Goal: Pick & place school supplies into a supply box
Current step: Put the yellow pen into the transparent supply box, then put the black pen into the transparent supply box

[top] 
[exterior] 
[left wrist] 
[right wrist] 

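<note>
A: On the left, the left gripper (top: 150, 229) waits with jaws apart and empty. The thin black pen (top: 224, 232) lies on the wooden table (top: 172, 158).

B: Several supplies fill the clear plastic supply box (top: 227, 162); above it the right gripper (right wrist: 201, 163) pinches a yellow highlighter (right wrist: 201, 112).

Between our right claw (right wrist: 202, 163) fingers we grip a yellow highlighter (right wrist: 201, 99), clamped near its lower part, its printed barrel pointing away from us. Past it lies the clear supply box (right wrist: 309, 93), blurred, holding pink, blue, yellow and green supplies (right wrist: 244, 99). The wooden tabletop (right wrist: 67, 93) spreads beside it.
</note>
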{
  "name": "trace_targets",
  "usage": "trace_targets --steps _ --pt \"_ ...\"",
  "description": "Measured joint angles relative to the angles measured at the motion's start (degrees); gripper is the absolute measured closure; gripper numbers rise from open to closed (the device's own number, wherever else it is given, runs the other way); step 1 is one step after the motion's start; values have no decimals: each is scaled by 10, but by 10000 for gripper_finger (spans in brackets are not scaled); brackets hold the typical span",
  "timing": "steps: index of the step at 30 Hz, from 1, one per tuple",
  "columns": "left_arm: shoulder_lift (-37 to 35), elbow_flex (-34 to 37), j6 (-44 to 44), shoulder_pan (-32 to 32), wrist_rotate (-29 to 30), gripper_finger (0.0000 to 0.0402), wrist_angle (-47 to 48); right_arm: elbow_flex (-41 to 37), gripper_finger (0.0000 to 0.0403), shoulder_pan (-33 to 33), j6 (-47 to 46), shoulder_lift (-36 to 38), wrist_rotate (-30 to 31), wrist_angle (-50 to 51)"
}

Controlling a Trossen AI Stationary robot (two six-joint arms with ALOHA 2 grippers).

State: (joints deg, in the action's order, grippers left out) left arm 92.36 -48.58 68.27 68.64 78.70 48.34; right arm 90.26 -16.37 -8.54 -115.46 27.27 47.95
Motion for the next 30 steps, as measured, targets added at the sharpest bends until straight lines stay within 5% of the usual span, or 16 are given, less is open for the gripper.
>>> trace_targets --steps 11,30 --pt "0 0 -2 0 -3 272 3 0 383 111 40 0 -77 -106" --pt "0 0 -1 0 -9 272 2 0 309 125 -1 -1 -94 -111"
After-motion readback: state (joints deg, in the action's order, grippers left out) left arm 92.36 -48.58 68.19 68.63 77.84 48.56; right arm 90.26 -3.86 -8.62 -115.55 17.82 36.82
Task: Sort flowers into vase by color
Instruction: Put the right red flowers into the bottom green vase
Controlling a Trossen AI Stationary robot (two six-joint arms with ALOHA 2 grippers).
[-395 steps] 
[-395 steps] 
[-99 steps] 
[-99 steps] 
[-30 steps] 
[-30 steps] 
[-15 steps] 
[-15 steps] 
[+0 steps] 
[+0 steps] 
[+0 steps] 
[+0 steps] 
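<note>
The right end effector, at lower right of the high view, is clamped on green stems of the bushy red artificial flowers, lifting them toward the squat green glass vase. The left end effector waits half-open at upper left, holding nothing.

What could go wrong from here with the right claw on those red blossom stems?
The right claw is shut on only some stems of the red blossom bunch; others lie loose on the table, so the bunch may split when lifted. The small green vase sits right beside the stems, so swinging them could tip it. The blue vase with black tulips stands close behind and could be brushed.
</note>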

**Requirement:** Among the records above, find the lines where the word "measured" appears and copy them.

**Result for this exercise:**
  "description": "Measured joint angles relative to the angles measured at the motion's start (degrees); gripper is the absolute measured closure; gripper numbers rise from open to closed (the device's own number, wherever else it is given, runs the other way); step 1 is one step after the motion's start; values have no decimals: each is scaled by 10, but by 10000 for gripper_finger (spans in brackets are not scaled); brackets hold the typical span",
Motion for the next 30 steps, as measured, targets added at the sharpest bends until straight lines stay within 5% of the usual span, or 16 are given, less is open for the gripper.

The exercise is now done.